Neste ponto, o Tribunal também reconheceu o assédio, mas na modalidade ambiental ou por intimidação, que tornava o ambiente de trabalho hostil, repugnante e prejudicial ao bom desenvolvimento dos trabalhos pelas funcionárias.
 
Diante da conduta de seu funcionário, a empresa foi condenada ao pagamento de indenização pelo dano moral causado à sua ex-funcionária no valor de R$ 13 mil.
 
Infelizmente, centenas de casos como este tramitam na Justiça do Trabalho brasileira, onde juízes se deparam com um verdadeiro show de horrores aos quais as trabalhadoras são submetidas. O valor das indenizações geralmente varia entre R$ 5 mil e R$ 15 mil, embora esses valores possam ser muito diferentes de acordo com o entendimento de cada juiz, do capital social da empresa em questão e o salário da trabalhadora.
 
Tendo em vista os efeitos causados pelo assédio às vítimas, esses valores ainda são baixos.
 
As mulheres que passam por situações de assédio sofrem consequências que incluem
isolamento e deterioração das relações sociais, doenças físicas e mentais produzidas
pelo stress, abandono do emprego e até, em casos extremos, o suicídio.
 
Não obstante, é importante destacar que o assédio sexual atinge também a empresa e a sociedade. No âmbito empresarial, há uma diminuição da produtividade e possibilidade de afastamento por doenças desenvolvidas em decorrência do assédio. Além disso, há uma constante ameaça ao progresso da empresa, uma vez que não há desenvolvimento de espírito de equipe em um ambiente inadequado.
 
Para a sociedade, os malefícios são ainda maiores: custos a longo prazo para  a reinserção das vítimas ao mercado de trabalho, bem como o pagamento de aposentadoria por invalidez, para aquelas que desenvolvem doenças em decorrência do assédio e, ainda, uma vedação ao acesso das mulheres a trabalhos de alto nível e bons salários, já que estas são, em grande maioria, os alvos dos assediadores.
 
Para evitar os problemas envolvidos com assédio no ambiente de trabalho, as empresas precisam investir na prevenção desse tipo de conduta.

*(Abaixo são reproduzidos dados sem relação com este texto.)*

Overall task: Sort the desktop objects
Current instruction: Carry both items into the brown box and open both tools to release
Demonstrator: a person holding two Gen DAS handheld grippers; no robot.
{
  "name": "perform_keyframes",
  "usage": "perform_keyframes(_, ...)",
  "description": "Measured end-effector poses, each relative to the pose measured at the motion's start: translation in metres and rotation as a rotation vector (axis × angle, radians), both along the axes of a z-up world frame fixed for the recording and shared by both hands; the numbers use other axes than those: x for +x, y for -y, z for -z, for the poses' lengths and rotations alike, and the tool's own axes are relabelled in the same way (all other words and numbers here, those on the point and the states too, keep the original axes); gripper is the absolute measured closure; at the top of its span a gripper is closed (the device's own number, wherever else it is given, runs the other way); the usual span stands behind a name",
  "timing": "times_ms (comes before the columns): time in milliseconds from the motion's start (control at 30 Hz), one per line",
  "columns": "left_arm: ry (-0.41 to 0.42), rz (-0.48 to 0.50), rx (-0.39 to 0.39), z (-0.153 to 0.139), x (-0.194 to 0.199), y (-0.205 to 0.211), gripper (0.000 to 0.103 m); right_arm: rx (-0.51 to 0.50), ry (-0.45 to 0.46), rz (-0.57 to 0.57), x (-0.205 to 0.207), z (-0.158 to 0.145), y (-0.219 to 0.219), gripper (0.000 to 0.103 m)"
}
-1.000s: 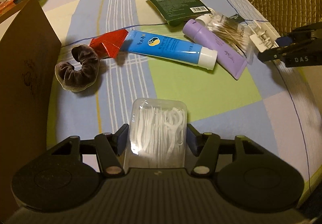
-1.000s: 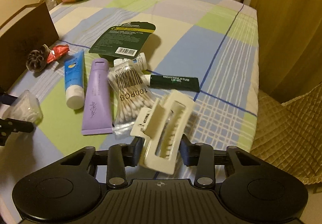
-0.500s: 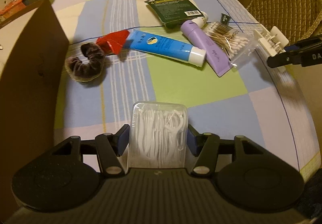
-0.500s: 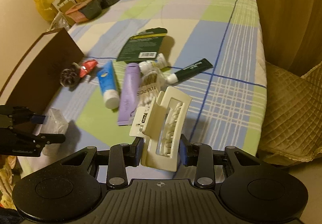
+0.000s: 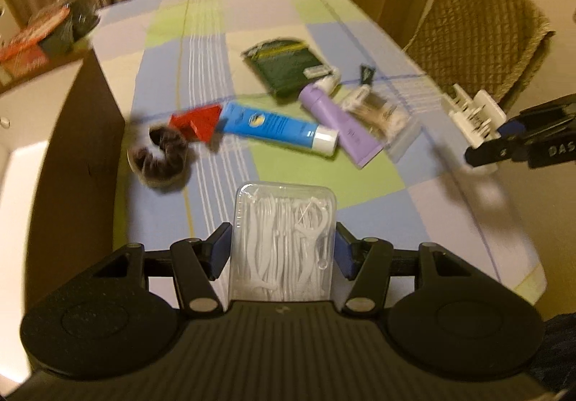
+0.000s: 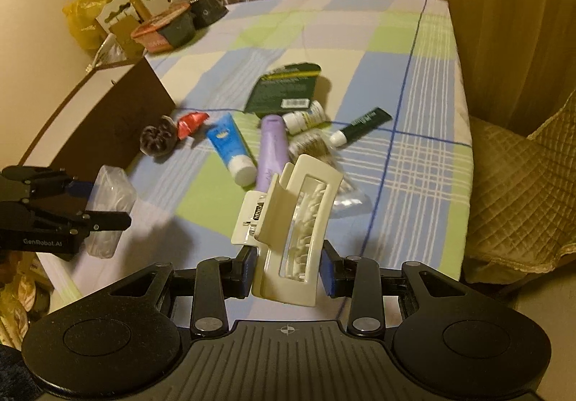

É preciso conscientizar todos os colaboradores em relação aos comportamentos inadequados e criar uma relação de confiança para que as vítimas possam denunciar o assédio sem medo de sofrer retaliações.
 
Assim, com protocolos de acolhimento bem aplicados, a empresa estará se comprometendo com a causa, gerando um ambiente de trabalho mais seguro para as mulheres.

*Nathália Waldow, advogada, cofundadora da Associação das Advogadas pela Igualdade de Gênero, Raça e Etnia (DF) e diretora jurídica da Women Friendly, startup que certifica empresas e estabelecimentos comerciais que agem contra o assédio sexual.